TASK PROMPT
Lines from the beginning of the data through the line containing "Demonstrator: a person" are to be copied exactly, with no other line included.

SUPPLIED DATA
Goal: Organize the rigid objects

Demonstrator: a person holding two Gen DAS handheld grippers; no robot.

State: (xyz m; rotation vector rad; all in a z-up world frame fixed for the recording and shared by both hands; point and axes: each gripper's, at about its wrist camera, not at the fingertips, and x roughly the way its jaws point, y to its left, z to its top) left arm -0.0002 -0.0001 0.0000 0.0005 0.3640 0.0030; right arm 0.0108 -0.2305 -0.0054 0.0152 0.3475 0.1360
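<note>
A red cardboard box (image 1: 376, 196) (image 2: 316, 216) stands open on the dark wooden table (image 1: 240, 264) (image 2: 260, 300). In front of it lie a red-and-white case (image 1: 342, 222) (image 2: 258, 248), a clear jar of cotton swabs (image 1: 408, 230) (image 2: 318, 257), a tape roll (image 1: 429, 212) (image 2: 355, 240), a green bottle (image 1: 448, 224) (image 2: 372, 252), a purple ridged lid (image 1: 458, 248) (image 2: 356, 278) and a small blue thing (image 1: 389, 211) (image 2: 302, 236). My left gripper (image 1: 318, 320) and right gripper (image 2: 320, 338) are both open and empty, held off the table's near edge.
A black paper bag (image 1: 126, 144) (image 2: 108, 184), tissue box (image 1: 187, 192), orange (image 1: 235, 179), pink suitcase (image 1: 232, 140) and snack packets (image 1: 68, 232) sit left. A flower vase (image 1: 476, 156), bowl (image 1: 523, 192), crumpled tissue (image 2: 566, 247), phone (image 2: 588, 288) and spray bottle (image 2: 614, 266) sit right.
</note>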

WRITTEN RESPONSE
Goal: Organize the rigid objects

Demonstrator: a person holding two Gen DAS handheld grippers; no robot.

This completes the exercise.